Korban Bima

2.6K 375 14
                                    

Kumandang adzan maghrib sayup-sayup terdengar dari surau yang berada tak jauh dari rumah Kinan. Wanita itu masih berada di punggung Bima saat keduanya melewati tempat beribadah bagi orang yang tinggal di sekitaran bangunan kecil yang terlihat sudah berumur puluhan tahun itu.

"Biasanya, Ayah yang adzan." Tidak panjang kalimat yang memecah keheningan kala hari mulai gelap yang wanita itu ucapkan. Namun Bima mendengar ada kerinduan yang mendalam dalam nada bicara wanita yang nyaman di punggungnya itu.

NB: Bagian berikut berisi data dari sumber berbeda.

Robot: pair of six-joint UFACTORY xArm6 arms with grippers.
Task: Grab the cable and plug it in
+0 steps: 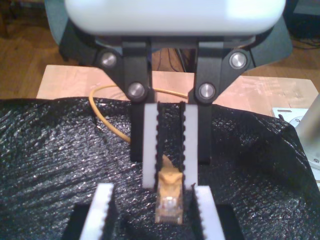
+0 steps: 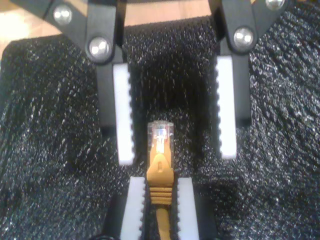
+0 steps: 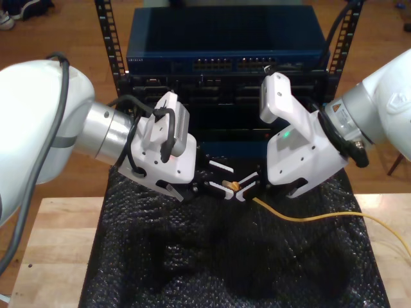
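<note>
My first gripper (image 1: 171, 150) is clamping the cable (image 1: 169, 195) by the ribbed yellow boot just behind its clear plastic plug, its white saw-toothed pads (image 1: 150, 145) set narrow on black finger links with round steel pivot screws. The plug is projecting forward into the gap of my second gripper (image 2: 175, 117), whose toothed white pads (image 2: 123, 114) are standing wide apart on either side without touching it. In the exterior view, my first gripper (image 3: 247, 190) is reaching in from the exterior view's right and my second gripper (image 3: 209, 183) from the exterior view's left, their fingertips meeting near the plug (image 3: 228, 186) above the middle of the mat. The cable is running as a thin, smooth yellow-orange strand from the boot toward the exterior view's right, across the black crinkled, glossy foam mat (image 3: 212, 256) and onto the pale wooden table (image 3: 51, 244). Behind, a dark blue rack unit (image 3: 225, 45) is presenting rows of small rectangular ports.
</note>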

"Mulai sekarang, biasakan bahwa yang kamu dengar bukanlah suara Ayah. Perlahan, maka akan terbiasa."

"Kayak kita?" Kinan menyahut cepat.

"Mungkin." Bima menjawab ragu.

"Dua orang asing, akan tinggal bersama."

"Kalo udah terbiasa, maka bukan orang asing lagi. Berhentilah meracau! Setelah isya', Jordy akan memeriksa kakimu. Sementara aku ke masjid, kamu diam dan duduk tenang di rumah. Sholat sambil duduk saja. Paham?" Bima memberi penekanan pada kata terakhirnya, hingga Kinan merasa sedikit kesal karena dianggap seperti anak kecil yang suka bikin rusuh saja.

"Paham."

Tak ada kata lagi setelah itu, dan keduanya sudah memasuki pekarangan rumah yang masih terdapat tenda sewaan yang berdiri kokoh di halaman.

"Kinan, kenapa?!" Melati terkejut saat melihat Bima membantu istrinya itu untuk duduk di sofa.

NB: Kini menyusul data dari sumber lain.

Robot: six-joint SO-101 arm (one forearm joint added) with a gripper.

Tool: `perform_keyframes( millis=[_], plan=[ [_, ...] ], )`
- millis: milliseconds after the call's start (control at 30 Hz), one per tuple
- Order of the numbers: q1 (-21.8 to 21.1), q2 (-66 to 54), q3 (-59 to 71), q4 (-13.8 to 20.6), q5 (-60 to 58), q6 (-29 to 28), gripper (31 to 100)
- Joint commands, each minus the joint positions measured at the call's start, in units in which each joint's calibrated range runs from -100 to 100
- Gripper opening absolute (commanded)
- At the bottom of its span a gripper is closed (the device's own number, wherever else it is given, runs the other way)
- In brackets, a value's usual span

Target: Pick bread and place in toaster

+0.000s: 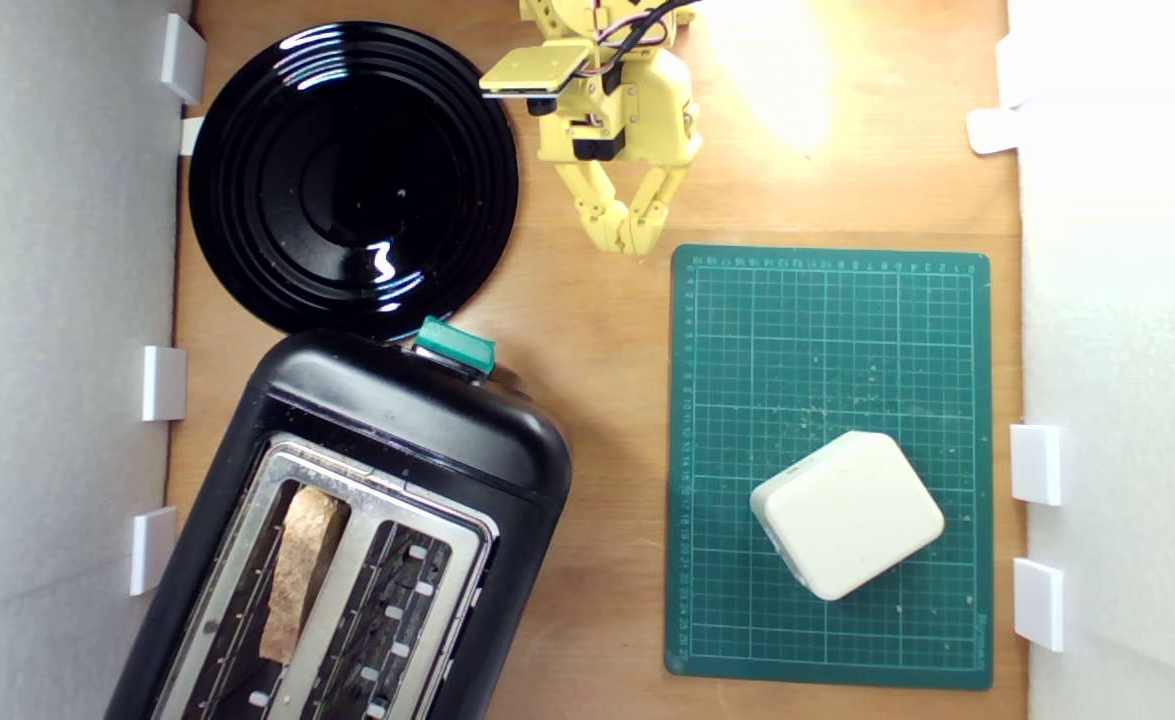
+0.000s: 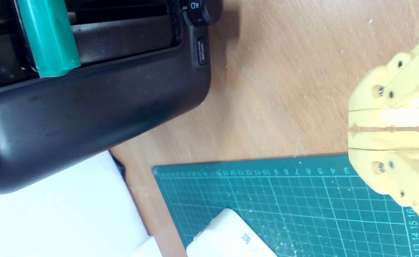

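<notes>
The yellow arm (image 1: 612, 95) is reaching in from the top edge of the exterior view, its gripper (image 1: 631, 240) pointing down toward the near edge of the green cutting mat (image 1: 832, 465) and hanging over bare worktop (image 1: 587, 330). The fingers (image 2: 387, 117) are sitting clenched together with only a thin slit between them, grasping nothing. The bread (image 1: 297, 570) is standing in 1 of the 2 slots of the toaster (image 1: 347, 530), the slot toward the exterior view's left. The teal lever (image 1: 455, 345) is facing the black plate (image 1: 352, 175). A white block (image 1: 847, 515) is resting on the mat.
</notes>
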Motion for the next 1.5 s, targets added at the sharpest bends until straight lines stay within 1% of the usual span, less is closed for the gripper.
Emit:
perform_keyframes(
  millis=[0, 200, 1467],
  plan=[
    [0.39, -0.51, 0.40, -0.17, -0.40, -1.51, 30.9],
    [-0.26, -0.51, 0.40, -0.17, -0.49, -2.09, 31.0],
    [-0.10, -0.01, 0.40, -0.17, -0.40, -2.40, 30.9]
  ],
)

"Dia terpeleset di bukit, Bu."

"Bagaimana bisa?" Melati mendekat pada anak perempuan itu. "Ibu seperti melihat kamu masih usia sepuluh tahun saja, Kinan." Kaki bengkak Kinan sedang dalam pengamatan mata tua wanita itu. "Sudah ada suami. Jadilah sedikit anggun." Melati beranjak berdiri setelah puas melihat mata kaki yang berukuran lebih besar dari pada biasa itu, lalu masuk ke dalam. "Ibu akan mengambil minyak untuk kakimu."

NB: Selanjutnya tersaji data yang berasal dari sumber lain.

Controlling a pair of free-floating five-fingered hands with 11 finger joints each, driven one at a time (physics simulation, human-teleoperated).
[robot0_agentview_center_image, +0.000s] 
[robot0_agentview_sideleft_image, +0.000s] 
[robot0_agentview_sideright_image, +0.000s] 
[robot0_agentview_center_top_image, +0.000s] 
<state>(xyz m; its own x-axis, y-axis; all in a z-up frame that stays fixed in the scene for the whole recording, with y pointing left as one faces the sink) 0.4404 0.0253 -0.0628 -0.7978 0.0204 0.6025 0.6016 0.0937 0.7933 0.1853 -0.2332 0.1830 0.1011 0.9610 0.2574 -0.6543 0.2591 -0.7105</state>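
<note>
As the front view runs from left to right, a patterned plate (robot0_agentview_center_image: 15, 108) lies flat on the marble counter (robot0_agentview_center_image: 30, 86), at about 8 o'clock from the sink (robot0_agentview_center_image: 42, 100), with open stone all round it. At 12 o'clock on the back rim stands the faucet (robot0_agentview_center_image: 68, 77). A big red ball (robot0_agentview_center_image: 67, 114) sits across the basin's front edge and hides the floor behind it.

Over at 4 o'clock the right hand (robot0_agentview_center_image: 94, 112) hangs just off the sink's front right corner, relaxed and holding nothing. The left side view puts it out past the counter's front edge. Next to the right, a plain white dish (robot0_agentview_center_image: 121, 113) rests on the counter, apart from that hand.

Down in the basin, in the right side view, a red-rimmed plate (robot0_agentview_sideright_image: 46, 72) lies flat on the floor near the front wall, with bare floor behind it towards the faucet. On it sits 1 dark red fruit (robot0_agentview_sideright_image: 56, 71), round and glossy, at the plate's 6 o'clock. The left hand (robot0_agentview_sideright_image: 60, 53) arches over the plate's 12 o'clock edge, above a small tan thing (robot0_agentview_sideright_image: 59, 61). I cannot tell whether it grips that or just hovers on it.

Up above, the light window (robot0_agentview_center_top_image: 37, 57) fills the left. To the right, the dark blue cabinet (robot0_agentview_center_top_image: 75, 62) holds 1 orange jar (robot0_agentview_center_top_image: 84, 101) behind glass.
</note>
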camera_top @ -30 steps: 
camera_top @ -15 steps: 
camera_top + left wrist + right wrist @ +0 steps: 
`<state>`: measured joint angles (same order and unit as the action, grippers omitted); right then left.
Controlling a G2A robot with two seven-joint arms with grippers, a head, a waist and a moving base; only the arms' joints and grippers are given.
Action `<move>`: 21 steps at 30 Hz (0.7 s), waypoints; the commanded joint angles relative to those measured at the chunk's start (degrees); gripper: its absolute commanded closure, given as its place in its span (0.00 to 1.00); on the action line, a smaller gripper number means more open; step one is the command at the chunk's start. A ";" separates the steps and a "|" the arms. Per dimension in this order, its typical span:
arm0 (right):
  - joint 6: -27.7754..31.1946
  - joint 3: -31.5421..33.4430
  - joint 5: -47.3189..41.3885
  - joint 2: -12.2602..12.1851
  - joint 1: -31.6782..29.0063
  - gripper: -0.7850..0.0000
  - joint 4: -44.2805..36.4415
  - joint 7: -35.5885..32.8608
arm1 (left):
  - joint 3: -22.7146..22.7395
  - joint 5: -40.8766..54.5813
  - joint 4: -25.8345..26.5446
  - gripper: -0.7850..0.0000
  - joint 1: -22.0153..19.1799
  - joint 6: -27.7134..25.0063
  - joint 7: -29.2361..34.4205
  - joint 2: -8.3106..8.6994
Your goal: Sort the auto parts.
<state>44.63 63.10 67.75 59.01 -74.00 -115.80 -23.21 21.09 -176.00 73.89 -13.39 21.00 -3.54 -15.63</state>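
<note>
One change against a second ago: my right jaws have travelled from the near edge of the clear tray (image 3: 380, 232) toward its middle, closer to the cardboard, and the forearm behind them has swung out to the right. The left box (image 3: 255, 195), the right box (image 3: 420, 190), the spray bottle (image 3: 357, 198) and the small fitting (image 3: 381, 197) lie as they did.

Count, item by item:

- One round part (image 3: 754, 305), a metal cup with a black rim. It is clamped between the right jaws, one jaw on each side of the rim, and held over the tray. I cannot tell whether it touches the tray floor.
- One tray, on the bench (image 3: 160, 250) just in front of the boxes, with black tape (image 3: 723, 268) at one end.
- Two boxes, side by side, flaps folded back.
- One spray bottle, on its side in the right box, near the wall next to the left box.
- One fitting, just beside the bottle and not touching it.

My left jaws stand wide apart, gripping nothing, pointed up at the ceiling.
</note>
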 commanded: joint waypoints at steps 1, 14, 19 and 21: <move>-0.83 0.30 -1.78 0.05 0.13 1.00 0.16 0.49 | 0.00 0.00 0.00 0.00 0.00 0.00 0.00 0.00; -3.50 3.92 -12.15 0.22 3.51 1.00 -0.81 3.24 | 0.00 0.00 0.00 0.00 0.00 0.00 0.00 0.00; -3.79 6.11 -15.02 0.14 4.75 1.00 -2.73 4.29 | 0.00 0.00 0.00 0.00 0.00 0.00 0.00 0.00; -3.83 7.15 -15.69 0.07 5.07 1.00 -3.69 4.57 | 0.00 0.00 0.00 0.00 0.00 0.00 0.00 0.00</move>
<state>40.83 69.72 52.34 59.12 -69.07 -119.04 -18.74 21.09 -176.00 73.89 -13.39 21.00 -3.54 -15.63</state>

"Ibu, jangan berkata seperti itu di depannya. Dia nanti bisa mengolokku." Kinan berkata dengan pelan, tapi Bima bisa mendengarnya.

Pria itu lantas tersenyum. "Aku sudah tahu bahwa kata 'anggun' memang tak cocok untukku sejak lama, meski ibu tak memberitahuku. Aku ke masjid, dan ingat pesanku!"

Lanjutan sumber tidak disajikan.